Return the opening lines of the material, word for word. End with the line that contains "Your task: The".

» **Exercise materials**
□ □ □ □ □

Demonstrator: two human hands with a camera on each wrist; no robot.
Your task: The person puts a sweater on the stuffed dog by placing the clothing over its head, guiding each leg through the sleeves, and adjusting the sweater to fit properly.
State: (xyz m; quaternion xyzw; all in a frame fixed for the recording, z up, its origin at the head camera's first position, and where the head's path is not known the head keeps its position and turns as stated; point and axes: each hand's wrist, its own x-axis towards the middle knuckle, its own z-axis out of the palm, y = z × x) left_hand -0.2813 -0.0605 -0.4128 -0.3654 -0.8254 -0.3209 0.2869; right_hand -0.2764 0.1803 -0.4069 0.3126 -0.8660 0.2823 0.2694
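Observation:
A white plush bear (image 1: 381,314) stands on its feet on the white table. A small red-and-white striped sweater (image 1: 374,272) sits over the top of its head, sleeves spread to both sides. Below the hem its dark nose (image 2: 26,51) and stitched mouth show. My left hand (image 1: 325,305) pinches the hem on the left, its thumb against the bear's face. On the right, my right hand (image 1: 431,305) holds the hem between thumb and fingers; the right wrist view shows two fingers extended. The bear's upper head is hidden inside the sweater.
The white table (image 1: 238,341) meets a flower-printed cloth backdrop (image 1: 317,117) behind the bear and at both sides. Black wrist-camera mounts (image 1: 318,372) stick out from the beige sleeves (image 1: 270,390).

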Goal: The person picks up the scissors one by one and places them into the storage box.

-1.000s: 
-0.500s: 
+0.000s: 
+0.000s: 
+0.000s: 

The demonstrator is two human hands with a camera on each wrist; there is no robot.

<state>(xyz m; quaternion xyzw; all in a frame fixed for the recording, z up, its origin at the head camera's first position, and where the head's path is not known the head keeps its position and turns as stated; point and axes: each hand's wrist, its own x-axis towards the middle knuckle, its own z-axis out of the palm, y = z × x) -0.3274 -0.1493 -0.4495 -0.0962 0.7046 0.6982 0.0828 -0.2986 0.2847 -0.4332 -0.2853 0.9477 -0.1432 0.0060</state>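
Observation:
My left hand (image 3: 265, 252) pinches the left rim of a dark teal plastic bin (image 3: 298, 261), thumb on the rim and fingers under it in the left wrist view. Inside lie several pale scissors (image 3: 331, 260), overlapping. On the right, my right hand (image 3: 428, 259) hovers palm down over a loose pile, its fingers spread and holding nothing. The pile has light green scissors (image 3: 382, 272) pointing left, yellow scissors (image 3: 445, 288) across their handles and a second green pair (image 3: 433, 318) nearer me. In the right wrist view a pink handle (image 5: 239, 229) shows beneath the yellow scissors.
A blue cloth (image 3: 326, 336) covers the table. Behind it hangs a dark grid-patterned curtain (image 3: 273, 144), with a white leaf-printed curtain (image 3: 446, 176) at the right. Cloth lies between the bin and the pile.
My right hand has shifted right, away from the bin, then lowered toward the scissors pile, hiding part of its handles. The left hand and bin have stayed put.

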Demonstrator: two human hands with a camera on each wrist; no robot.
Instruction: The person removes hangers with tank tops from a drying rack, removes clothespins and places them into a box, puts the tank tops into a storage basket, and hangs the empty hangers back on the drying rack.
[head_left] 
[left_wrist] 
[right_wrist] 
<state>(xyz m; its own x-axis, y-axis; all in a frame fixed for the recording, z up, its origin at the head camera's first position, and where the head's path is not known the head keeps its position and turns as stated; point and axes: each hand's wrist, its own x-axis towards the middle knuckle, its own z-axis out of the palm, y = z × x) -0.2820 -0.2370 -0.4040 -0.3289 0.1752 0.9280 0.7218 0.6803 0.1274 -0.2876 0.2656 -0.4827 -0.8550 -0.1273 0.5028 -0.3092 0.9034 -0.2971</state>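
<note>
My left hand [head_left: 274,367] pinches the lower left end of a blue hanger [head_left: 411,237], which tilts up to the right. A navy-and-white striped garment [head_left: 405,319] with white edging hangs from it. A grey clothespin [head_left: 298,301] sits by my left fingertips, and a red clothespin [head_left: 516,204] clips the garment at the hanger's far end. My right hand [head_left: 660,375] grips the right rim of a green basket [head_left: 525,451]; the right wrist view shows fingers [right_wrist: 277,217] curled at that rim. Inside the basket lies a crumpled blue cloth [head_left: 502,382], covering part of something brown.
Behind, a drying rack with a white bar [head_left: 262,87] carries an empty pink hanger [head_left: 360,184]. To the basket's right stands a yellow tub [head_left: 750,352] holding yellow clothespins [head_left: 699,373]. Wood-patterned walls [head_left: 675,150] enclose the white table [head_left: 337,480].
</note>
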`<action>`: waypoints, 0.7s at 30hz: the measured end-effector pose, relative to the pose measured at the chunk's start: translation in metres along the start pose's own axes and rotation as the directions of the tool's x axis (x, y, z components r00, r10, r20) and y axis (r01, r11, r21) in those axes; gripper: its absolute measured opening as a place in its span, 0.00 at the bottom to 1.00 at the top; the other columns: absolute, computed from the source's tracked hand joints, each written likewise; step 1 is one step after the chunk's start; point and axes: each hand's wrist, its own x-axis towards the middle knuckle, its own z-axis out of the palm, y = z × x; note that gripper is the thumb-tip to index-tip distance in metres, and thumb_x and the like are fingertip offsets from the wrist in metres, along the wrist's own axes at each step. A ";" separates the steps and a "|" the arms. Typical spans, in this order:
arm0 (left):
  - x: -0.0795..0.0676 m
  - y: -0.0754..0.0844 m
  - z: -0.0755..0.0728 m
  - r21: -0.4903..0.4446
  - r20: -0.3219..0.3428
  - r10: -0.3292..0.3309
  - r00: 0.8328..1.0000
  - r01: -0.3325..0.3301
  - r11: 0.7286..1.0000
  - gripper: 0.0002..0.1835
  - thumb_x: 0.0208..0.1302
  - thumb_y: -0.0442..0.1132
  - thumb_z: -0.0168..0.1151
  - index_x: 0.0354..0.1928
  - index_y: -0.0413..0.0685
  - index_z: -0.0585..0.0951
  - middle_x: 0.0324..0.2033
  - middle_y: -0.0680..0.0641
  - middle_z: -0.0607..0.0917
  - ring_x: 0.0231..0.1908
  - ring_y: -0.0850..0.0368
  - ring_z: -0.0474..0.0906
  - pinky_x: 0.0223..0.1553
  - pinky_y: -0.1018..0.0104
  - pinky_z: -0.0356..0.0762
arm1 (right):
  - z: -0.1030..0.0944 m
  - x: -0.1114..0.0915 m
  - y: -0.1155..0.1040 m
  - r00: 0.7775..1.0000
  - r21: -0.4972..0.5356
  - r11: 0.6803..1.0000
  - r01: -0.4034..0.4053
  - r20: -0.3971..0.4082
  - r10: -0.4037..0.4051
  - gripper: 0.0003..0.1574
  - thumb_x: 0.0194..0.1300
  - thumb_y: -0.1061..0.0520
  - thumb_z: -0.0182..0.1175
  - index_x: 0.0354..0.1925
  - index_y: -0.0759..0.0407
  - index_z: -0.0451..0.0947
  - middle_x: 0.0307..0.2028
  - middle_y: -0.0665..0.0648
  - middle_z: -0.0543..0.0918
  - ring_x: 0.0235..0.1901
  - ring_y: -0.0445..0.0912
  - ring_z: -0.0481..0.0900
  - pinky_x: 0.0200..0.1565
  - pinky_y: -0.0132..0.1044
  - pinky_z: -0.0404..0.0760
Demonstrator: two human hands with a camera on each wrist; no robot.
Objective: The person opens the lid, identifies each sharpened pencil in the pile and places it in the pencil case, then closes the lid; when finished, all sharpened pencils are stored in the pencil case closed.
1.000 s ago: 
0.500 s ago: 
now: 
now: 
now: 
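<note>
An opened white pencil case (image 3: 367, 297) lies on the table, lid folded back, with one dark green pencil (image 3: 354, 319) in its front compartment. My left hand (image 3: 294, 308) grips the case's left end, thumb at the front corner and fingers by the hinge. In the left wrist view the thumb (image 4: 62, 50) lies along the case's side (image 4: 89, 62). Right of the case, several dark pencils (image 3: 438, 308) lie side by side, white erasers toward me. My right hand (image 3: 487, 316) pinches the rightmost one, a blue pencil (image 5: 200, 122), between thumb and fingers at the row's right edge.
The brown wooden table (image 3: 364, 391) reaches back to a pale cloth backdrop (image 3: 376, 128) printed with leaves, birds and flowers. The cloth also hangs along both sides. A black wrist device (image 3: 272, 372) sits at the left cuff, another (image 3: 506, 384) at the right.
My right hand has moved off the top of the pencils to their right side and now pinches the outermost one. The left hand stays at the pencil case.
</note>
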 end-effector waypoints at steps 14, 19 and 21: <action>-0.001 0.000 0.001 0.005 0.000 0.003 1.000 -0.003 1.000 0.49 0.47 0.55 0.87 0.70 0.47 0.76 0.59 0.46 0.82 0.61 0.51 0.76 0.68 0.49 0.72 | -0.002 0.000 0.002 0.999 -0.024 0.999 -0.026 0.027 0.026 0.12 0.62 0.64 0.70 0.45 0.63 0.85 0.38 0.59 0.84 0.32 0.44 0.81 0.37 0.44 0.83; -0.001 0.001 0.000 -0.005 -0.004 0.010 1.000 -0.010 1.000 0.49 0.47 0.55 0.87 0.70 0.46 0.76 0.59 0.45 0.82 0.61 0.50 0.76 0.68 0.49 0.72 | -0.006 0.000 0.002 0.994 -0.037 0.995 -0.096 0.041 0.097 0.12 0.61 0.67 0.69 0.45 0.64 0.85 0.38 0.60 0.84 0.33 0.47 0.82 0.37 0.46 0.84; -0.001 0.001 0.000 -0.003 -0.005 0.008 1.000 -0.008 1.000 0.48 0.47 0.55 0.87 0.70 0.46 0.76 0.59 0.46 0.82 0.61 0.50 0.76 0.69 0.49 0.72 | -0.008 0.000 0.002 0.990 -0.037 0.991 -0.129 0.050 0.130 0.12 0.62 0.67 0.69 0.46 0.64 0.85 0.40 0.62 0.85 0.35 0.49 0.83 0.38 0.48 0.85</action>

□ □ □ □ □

» **Reply to the exercise**
Demonstrator: two human hands with a camera on each wrist; no robot.
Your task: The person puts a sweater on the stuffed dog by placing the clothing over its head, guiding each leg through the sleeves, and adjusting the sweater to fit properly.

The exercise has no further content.